Wettability of Caprock–H<sub>2</sub>–Water: Insights from Molecular Dynamic Simulations and Sessile-Drop Experiment
Safwat Abdel‐Azeim, Ahmed Al‐Yaseri, Kion Norrman, Pramod Patil, Abdulaziz Qasim, Ali Yousef
Abstract
Structural trapping is the most critical geostorage mechanism utilized in H 2 subsurface storage projects due to the substantial gravity segregation of H 2 and reservoir fluids. Hence, it is crucial to comprehend the wettability of caprocks under H 2 gas storage conditions. Several studies have investigated the wettability of H 2 using the sessile water-drop method on caprocks at various pressures and temperatures; nevertheless, the reported data display significant variability. In this study, molecular dynamic simulation has been coupled with a sessile-drop experiment to estimate the water–H 2 –mica, water–H 2 –anhydrite, water–H 2 –gypsum, and water–H 2 –halite wettability under various conditions of pressure, temperature, and salinities.
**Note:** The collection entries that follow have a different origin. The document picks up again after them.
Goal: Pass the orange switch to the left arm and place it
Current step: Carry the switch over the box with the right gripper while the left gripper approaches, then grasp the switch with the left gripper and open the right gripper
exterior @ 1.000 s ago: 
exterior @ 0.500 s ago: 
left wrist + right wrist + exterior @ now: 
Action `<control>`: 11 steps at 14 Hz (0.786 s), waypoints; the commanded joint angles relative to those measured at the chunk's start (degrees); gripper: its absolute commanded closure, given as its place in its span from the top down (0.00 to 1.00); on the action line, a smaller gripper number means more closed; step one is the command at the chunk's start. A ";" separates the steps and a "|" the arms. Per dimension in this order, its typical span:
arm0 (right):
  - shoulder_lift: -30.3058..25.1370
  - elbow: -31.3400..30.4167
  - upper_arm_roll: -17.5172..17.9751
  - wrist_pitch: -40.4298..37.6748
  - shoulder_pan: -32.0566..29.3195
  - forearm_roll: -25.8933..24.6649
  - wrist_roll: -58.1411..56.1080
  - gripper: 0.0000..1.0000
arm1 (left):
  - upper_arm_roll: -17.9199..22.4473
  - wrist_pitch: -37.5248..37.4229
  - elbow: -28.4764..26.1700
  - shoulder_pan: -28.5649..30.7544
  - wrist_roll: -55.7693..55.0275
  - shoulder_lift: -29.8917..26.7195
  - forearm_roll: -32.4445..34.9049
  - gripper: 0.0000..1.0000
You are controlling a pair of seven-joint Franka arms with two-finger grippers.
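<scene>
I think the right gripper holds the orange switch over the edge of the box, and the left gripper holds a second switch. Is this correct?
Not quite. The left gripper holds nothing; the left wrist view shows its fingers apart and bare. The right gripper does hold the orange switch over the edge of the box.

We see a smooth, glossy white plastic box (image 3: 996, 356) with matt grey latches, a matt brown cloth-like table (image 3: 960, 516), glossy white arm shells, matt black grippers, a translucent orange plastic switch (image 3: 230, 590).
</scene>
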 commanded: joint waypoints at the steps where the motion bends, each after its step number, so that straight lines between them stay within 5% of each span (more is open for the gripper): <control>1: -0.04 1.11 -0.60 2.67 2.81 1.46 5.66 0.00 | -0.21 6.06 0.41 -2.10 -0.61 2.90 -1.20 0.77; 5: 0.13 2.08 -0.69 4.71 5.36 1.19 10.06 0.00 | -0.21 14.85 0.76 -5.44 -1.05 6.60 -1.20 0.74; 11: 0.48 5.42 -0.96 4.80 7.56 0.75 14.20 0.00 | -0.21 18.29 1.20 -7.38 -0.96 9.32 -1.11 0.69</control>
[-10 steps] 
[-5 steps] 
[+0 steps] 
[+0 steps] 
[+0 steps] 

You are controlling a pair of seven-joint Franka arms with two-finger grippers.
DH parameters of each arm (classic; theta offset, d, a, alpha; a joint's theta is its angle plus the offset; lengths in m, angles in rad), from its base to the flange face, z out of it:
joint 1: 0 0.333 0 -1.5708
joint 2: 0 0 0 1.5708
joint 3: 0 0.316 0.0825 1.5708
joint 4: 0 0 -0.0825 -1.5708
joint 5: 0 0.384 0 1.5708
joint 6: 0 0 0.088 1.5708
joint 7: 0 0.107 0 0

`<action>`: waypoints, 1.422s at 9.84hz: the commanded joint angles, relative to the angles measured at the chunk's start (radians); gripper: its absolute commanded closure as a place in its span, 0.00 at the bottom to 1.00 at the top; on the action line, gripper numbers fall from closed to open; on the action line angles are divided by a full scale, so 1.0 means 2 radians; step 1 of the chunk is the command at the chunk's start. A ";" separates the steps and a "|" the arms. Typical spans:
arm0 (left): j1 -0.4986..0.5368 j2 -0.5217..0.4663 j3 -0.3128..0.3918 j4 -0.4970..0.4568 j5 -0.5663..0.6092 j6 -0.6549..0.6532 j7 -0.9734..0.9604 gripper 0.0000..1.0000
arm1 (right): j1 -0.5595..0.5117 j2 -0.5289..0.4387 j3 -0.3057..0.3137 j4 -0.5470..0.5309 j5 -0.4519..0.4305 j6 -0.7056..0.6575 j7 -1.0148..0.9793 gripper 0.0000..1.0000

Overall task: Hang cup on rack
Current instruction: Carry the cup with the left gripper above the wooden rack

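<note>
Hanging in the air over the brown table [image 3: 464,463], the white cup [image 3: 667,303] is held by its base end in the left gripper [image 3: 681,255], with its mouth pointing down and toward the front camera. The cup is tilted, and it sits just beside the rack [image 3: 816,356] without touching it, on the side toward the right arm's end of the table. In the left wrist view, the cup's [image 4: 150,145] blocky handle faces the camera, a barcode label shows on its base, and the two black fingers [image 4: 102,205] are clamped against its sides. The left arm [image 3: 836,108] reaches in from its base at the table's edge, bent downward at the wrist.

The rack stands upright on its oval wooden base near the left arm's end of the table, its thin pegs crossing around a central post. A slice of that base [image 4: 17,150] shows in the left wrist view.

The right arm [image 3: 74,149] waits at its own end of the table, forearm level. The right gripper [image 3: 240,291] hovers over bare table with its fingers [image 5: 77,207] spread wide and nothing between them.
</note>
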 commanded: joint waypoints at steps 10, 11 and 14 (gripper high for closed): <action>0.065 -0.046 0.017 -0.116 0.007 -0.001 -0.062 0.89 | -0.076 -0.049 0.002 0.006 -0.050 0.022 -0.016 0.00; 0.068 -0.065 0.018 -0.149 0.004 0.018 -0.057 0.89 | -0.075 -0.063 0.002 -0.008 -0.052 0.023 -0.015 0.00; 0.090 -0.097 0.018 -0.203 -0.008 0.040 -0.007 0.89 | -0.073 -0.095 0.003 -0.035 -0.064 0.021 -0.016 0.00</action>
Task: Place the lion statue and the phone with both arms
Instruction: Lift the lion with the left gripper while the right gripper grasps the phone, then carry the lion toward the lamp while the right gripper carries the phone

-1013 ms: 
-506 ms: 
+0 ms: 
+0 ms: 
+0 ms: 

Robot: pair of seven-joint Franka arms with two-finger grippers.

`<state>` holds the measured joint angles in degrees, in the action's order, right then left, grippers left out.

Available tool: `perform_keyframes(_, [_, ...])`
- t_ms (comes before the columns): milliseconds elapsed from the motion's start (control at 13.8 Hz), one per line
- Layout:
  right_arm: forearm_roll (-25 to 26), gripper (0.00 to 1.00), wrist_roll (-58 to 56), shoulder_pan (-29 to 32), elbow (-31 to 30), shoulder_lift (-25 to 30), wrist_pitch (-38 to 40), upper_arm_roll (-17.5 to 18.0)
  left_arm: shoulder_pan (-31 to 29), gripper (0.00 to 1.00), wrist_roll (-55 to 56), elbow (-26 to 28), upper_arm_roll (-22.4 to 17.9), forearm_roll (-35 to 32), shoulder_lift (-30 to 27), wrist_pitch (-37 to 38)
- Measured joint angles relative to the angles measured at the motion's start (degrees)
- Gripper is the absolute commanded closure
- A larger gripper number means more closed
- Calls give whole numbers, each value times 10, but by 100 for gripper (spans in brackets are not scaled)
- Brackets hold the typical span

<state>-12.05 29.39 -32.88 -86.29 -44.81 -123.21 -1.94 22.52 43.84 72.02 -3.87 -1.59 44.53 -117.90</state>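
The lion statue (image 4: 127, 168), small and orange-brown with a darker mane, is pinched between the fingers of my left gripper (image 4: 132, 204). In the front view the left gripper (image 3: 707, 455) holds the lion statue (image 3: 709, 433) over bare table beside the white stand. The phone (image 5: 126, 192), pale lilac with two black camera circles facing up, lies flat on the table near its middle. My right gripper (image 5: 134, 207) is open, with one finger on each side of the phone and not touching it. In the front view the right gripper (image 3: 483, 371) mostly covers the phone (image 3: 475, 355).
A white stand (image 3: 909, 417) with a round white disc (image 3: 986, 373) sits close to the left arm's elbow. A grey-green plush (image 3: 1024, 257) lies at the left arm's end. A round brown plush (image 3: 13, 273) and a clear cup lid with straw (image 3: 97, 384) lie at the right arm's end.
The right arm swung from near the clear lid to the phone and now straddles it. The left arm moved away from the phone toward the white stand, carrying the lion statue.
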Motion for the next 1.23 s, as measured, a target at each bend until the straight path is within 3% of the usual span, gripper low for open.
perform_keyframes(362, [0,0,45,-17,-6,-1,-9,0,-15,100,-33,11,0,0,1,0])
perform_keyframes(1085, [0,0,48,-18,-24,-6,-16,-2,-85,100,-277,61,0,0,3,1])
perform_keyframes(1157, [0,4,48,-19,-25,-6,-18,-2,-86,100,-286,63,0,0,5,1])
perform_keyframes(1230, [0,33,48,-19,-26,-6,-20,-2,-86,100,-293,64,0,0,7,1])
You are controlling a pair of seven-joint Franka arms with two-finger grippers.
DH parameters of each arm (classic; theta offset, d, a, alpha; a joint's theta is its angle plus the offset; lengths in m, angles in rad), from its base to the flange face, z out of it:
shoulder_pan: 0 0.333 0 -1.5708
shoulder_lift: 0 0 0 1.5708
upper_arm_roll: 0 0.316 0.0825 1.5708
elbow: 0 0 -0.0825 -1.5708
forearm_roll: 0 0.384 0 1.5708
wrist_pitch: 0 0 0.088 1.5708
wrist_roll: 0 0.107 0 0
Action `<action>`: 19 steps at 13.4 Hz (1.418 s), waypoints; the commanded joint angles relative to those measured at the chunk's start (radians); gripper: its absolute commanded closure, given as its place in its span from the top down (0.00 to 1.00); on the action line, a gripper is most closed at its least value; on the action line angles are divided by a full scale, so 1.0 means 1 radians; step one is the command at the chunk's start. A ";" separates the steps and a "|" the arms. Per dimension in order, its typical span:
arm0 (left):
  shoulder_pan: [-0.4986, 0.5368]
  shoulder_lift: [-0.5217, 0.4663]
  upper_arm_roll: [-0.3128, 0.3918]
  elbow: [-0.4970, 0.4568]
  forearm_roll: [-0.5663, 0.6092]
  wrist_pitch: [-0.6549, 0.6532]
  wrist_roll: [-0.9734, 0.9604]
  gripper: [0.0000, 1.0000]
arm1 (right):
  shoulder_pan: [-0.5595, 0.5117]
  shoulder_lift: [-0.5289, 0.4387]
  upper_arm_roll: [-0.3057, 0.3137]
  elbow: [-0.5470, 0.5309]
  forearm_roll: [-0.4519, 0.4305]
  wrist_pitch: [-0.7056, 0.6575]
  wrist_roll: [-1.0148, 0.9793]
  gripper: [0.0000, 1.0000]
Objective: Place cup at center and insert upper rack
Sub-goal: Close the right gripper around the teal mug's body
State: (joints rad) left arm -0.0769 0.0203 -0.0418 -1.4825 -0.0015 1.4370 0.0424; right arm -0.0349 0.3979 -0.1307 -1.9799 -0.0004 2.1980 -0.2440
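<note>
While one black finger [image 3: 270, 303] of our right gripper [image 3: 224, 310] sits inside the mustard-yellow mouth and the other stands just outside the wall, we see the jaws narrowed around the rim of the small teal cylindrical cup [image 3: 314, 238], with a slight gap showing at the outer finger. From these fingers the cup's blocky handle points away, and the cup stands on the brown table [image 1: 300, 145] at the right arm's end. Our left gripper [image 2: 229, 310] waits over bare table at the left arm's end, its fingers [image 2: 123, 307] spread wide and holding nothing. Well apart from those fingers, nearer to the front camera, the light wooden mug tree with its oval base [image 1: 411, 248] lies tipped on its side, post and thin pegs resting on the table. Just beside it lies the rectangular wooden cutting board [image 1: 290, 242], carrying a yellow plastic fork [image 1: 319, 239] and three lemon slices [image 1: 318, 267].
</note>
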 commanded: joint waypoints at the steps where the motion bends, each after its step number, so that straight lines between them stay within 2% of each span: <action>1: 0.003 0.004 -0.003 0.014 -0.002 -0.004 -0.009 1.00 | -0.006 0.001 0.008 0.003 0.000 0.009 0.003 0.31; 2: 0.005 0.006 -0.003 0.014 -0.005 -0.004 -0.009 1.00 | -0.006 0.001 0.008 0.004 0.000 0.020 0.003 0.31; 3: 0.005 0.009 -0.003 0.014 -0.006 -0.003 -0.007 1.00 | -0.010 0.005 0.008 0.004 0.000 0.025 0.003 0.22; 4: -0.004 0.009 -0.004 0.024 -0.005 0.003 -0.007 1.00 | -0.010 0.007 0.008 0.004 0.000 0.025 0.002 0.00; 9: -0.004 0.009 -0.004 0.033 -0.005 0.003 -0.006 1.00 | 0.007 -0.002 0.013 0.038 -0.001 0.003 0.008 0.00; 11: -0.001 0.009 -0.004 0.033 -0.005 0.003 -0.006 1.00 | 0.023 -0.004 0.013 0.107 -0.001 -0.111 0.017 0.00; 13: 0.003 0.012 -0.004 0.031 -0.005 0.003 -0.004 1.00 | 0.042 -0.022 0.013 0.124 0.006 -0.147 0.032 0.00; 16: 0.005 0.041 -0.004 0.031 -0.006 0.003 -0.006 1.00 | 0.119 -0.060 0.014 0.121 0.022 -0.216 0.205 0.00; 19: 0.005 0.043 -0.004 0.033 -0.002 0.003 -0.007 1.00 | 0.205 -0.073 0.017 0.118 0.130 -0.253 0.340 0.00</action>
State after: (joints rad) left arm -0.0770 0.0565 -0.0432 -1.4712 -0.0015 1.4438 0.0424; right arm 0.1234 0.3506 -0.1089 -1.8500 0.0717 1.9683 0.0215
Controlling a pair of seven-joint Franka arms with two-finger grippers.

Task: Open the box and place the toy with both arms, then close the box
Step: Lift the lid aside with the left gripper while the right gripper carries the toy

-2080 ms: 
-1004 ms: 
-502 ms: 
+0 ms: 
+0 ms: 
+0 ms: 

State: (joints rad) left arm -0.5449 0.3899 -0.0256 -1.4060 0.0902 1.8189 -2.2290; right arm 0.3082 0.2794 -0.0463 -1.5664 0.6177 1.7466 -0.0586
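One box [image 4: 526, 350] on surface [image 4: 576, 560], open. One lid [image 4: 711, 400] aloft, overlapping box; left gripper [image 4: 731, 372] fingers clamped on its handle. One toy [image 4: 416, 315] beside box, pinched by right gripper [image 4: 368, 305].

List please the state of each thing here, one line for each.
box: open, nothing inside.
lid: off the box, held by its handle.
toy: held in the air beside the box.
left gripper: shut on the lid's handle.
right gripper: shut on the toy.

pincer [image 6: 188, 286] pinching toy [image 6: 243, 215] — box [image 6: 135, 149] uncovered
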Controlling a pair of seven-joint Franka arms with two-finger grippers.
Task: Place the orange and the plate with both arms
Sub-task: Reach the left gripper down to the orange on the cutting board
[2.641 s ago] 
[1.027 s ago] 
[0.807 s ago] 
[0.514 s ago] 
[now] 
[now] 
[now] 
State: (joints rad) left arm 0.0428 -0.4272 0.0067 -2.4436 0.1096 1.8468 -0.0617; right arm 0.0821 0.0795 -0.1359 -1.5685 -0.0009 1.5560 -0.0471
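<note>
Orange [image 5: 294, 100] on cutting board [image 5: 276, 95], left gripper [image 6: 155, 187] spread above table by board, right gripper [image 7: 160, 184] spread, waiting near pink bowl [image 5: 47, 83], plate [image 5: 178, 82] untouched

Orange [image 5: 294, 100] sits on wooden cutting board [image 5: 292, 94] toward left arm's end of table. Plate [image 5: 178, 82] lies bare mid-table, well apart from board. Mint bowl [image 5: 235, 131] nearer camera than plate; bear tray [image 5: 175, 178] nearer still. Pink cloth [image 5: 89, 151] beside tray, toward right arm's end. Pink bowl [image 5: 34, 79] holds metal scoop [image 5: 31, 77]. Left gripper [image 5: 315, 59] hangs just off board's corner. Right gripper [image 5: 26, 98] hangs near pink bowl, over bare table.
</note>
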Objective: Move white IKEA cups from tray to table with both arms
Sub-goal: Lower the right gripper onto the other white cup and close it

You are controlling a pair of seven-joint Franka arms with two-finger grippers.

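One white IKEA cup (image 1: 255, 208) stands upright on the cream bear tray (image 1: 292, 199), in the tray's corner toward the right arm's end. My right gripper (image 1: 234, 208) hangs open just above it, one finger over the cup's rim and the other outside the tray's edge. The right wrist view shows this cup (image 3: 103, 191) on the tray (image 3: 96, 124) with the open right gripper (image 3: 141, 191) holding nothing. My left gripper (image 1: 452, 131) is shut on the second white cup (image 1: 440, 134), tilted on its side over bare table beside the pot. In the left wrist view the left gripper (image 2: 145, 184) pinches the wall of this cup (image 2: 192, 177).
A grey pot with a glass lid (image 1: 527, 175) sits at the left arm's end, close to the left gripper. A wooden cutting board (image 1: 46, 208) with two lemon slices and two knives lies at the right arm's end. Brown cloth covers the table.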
We observed that the clean mica, anhydrite, gypsum, and halite minerals are strongly water-wet under all tested conditions. The analysis of molecular interactions has revealed that the caprock surfaces have high hydration energies, which makes it difficult for H 2 to displace water and alter the wettability of the rock. Consequently, this research suggests that caprocks are strongly water-wet, H 2 does not show wetting phase characteristics, and the considered caprocks have a high sealing efficiency.